The book opens with an incident from which Theo must escape, lie low, disappear. We follow his journey as a reflection of the earlier journey from his first life. Fear, in this novel, can take many forms.
The other person involved in this mysterious incident is Deirdre. Older if not wiser than Theo, she lives a life of fear and regret as her husband’s brutality makes her question everything she has done, everything she is in life. She has teenage children, with their own problems and agendas, a child who she can see is beginning to outgrow the capacity for simple love. Her job, her life, is a sad one, where she knows that a fresh start is the only real cure, but she is stuck. Her family and friends are as interconnected as Dublin life can be, and like Theo, she is in fear.
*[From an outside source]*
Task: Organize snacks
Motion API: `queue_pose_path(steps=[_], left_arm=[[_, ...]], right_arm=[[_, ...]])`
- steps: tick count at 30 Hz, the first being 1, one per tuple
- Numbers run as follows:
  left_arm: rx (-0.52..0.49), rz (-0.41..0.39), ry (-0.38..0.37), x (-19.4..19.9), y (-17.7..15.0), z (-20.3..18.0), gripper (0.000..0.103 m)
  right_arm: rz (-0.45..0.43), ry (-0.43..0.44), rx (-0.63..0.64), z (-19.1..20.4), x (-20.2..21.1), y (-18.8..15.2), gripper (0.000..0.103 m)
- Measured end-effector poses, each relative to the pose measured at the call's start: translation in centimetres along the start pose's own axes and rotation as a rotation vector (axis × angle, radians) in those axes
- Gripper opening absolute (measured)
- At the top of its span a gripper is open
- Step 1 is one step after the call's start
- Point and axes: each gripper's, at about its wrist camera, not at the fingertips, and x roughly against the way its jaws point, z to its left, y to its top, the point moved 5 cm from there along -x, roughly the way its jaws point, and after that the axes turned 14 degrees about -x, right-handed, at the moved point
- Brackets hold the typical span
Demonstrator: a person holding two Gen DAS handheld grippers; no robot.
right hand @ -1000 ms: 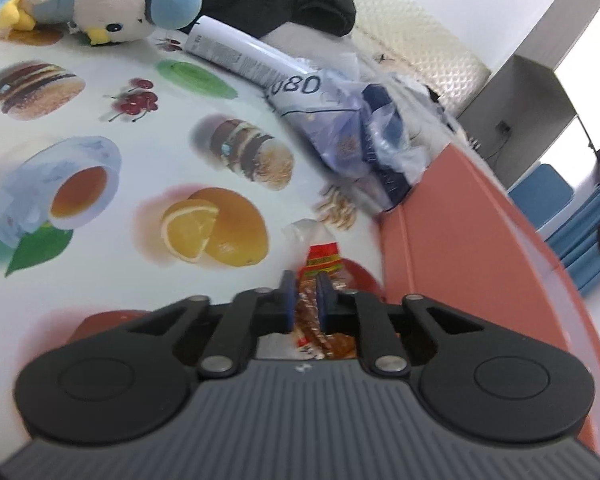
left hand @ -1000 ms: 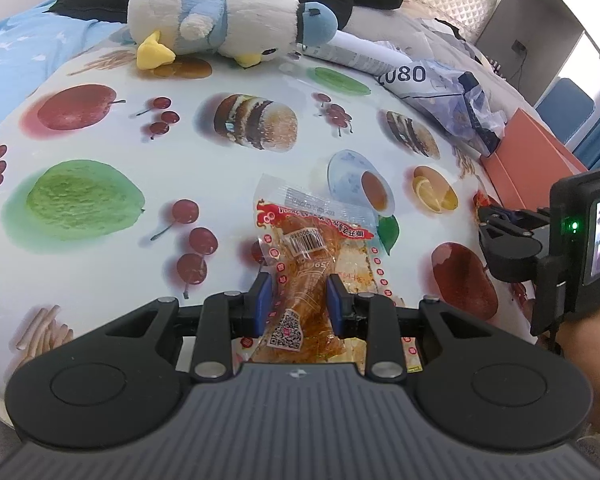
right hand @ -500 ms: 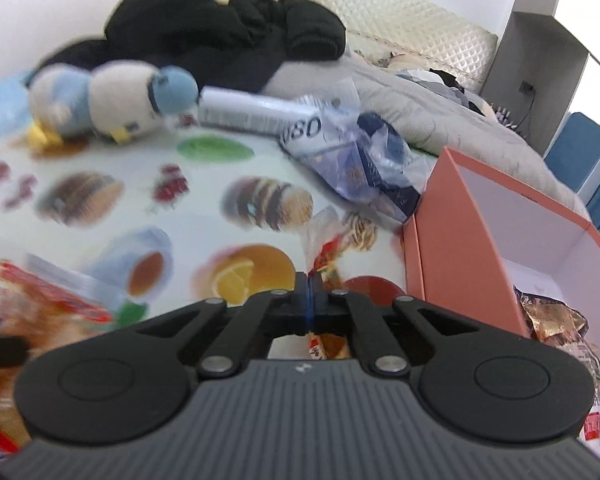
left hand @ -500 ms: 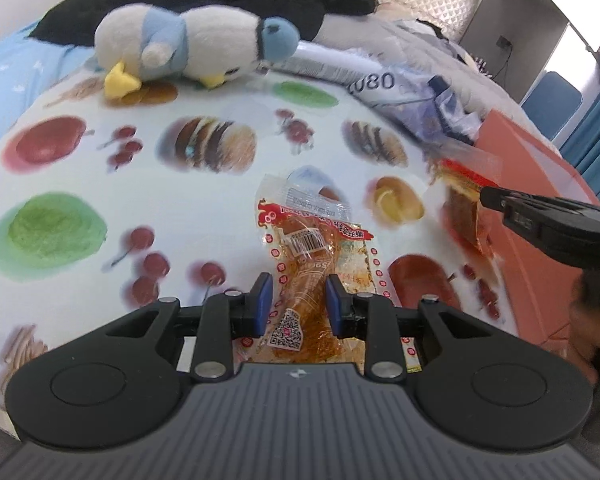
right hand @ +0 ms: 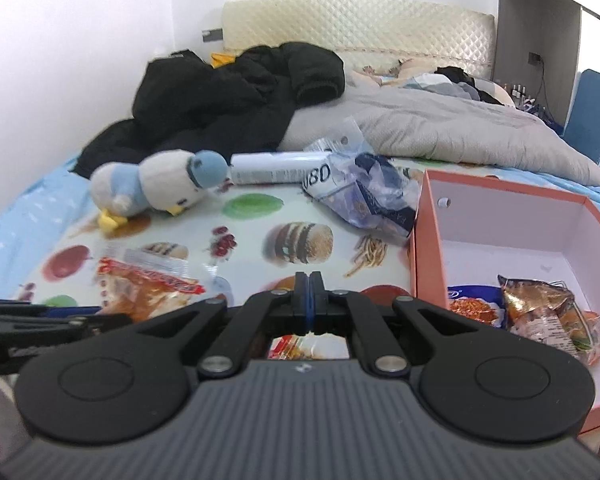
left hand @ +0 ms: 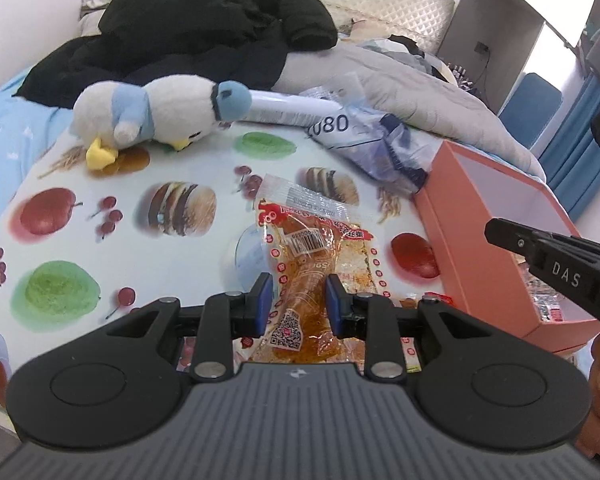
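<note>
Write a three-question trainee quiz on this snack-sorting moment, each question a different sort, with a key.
1. True or false: the left gripper grips an orange snack packet.
2. Where do the sorted snacks lie? A) on the plush toy B) in the orange box C) on the grey blanket
3. Fill in: the right gripper's jaws are ____.

Key: 1 true; 2 B; 3 shut.

Open-topped box [right hand: 428,236] beside crumpled bag [right hand: 364,200]
</note>
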Motion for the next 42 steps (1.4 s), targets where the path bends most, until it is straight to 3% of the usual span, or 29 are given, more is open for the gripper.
queue_pose_path(steps=[3, 7, 9, 10, 11, 12, 21, 27, 28, 29, 42], left_arm=[[-0.005, 0.0, 0.004, 0.3, -0.1, -0.2, 0.033], [0.007, 0.019, 0.016, 0.5, -0.9, 0.2, 0.033], [0.015, 0.031, 0.02, 0.4, -1.7, 0.6, 0.033], [0.017, 0.039, 0.023, 0.3, -2.1, 0.9, 0.033], [0.019, 0.044, 0.024, 0.1, -2.4, 1.1, 0.033], [0.02, 0.05, 0.025, 0.0, -2.8, 1.4, 0.033], [0.022, 0.082, 0.036, -1.2, -4.4, 3.4, 0.033], [0.025, 0.096, 0.038, -1.5, -5.0, 4.1, 0.033], [0.027, 0.098, 0.037, -1.5, -5.1, 4.2, 0.033], [0.029, 0.099, 0.036, -1.6, -5.1, 4.2, 0.033], [0.021, 0.071, 0.036, -0.1, -3.0, 3.1, 0.033]], right_arm=[[-0.002, -0.014, 0.002, -0.6, 0.6, 0.0, 0.003], [0.069, 0.046, -0.036, -1.6, 0.1, -2.0, 0.007], [0.091, 0.041, -0.049, -1.9, -0.5, -3.3, 0.026], [0.106, 0.038, -0.069, -2.2, -0.9, -4.1, 0.056], [0.112, 0.042, -0.092, -2.4, -1.2, -4.7, 0.074], [0.11, 0.045, -0.114, -2.6, -1.5, -5.4, 0.075], [0.092, -0.106, -0.168, -3.1, -6.9, -9.5, 0.073], [0.118, -0.189, -0.085, -2.4, -9.9, -10.7, 0.072], [0.119, -0.191, -0.088, -2.4, -10.1, -10.8, 0.068], [0.118, -0.191, -0.088, -2.2, -10.0, -10.9, 0.055], [0.121, -0.154, 0.0, -0.8, -7.3, -9.4, 0.05]])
This novel on first sight seems as if there will be little light, little hope, but it is there in the portrait of people who are not one dimensional, not easy to categorise. Theo has Precious, the sympathetic girl who can bear the nightmares, even if she gets annoyed with Theo at times. Grace is the daughter with her good and bad impulses, the reason that Deirdre continues, wants the dream of life as it could be. This is a book of the tiny details of people that make up life; the understanding teacher, the unlikely love of poetry, the fighting spirit of women whose lives have not fulfilled their early dreams. It is a hard book in many ways, yet Chonghaile is a clever enough writer, a sophisticated observer, to keep the book moving forward while revealing backstories that could be depressing, in small pieces. It is undoubtedly a clever novel, a novel that explains much while keeping forward momentum. It is a book that I was glad to receive to review, as I believe it is an important contribution to begin understanding of refugees in many settings.